Background: http://wiki.openstreetmap.org/wiki/Relation:boundary describes boundary relations, with the parent article http://wiki.openstreetmap.org/wiki/Boundaries explaining: 'The original accepted usage was to only apply (the boundary) tag to areas. However there now seems to be a consensus of using the boundary key also on linear ways, with relations used to aggregate these ways if needed.' http://wiki.openstreetmap.org/wiki/Place#Administrative_boundaries is the best description I can find of how to do this. It prescribes (one boundary relation) (per administrative boundary), which will have:
As best I've found, none of the above talks about where place related tags should go, prescriptively. Obviously we would like to avoid having the same information, possibly with different values, dumped into different places. So! My question is, "in an ideal world", where do tags like the following belong, picking one place for them? population, ele, name, wikipedia, is_in, gnis, tiger, place I realize that because both methods are "in the wild", our tools have to expect them to be in either place, and that's not really what I'm asking here. My question is, when a human editor is editing or performing cleanup, do the tags belong on the administrative boundary relation itself, or on a point (likely with the 'label' role) meant for this purpose? Thanks for any insight! asked 30 May '14, 03:29 Skybunny |
I'll answer the obvious one below. The rest of your question will most likely invoke a long debate that isn't suitable for this site and should probably be held at the tagging@ mailing list. (See the FAQ.) Administrative area's don't have a single elevation. Labels are "virtual", so they don't have an elevation at all.

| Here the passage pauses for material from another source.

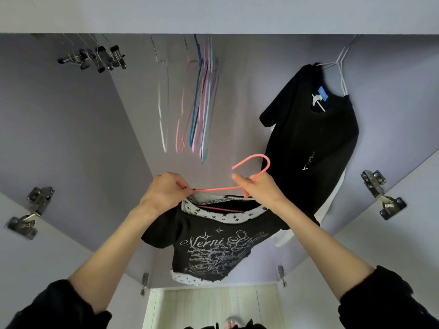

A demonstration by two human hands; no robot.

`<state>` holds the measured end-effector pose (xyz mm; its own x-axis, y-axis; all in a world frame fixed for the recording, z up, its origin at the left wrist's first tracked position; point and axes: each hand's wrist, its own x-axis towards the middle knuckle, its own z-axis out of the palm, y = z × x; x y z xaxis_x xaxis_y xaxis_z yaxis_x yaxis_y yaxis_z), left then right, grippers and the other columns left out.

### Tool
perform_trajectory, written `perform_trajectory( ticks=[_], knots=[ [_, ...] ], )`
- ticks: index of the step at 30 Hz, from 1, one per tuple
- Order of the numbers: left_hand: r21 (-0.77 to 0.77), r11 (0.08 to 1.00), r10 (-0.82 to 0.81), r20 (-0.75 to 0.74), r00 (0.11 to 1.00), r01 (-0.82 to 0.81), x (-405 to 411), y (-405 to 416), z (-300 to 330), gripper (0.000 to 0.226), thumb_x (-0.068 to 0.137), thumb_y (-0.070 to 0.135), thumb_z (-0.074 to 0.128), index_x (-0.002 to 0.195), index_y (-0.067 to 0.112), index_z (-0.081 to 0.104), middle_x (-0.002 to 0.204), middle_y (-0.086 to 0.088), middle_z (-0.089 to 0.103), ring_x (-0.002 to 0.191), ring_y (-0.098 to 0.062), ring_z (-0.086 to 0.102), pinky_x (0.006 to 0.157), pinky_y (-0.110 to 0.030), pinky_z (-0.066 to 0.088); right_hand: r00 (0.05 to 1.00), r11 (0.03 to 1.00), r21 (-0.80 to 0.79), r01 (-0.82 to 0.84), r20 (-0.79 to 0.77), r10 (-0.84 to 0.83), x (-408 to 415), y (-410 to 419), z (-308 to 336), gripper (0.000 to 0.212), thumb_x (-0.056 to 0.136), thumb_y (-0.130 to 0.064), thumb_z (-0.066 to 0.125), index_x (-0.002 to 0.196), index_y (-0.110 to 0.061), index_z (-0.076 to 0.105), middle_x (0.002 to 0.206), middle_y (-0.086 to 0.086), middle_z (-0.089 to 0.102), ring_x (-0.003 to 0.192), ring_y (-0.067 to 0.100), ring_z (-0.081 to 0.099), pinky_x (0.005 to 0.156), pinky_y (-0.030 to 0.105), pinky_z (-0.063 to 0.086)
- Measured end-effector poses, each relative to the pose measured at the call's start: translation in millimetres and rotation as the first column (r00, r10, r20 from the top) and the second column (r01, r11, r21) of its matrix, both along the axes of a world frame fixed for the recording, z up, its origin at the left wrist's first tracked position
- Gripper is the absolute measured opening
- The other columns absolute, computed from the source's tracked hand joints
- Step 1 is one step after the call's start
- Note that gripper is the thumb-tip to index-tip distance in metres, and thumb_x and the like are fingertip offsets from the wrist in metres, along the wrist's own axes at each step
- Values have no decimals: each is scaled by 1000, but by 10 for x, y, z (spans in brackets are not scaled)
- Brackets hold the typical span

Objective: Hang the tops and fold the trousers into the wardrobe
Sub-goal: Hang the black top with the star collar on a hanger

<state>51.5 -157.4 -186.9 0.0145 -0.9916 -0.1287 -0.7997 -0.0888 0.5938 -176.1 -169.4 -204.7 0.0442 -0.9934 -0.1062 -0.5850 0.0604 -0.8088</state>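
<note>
A black printed top (pixel 209 245) with a white star-patterned collar hangs on a pink hanger (pixel 255 162) that I hold up inside the wardrobe. My left hand (pixel 166 193) pinches the hanger's left arm together with the collar. Higher on the right, my right hand (pixel 259 188) grips the hanger just below its hook. The hanger's lower bar shows inside the neck opening. A second black top (pixel 311 143) hangs on a white hanger (pixel 339 65) at the right of the wardrobe.
Several empty coloured hangers (pixel 202 103) and a white hanger (pixel 162 103) hang in the middle of the wardrobe. Metal clip hangers (pixel 99 58) hang at the upper left. Door hinges (pixel 380 193) stick out on both open doors. Pale floor (pixel 213 305) shows below.
</note>
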Motion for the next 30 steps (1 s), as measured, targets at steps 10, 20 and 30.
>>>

Only the admin_centre node can have an elevation. answered 30 May '14, 04:33 cartinus |
Those tags, excepting the ele tag as already answered by cartinus, would go on the area describing the place. Whether that's a single closed way surrounding the "place", or a multipolygon combining multiple ways, that's the object defining the place. The constituent boundary ways themselves obviously don't have a population, for example, though some notable ones do have Wikipedia articles (eg. Canada/US, US/Mexico, etc.). BTW, is_in is generally considered unnecessary now. A determination of whether an object resides within another can be determined from their geographical relationship (ie. the coordinates for this object reside within this other area), so is_in is redundant. It isn't wrong to use it, though. answered 30 May '14, 17:49 alester Okay! I think I gather from this: When an administrative zone is ONLY specified with a point (typically place imports that need upgrading anyway), then by definition, all tags for are on that point. However, when the better-refined administrative item now has 'an area', or 'a border relation' (it doesn't matter which), tags related to that (entire) administrative boundary belong on those and should be moved there. Then it follows, nodes that exist for that administrative boundary relation with the admin_centre or label roles should NOT have those labels. Have I got this right?
(30 May '14, 21:54)
Skybunny
1
Please don't go around removing them automatically from the admin_centre. (Not that you said so, but...) The values on it could be for the place itself and not the whole administrative area.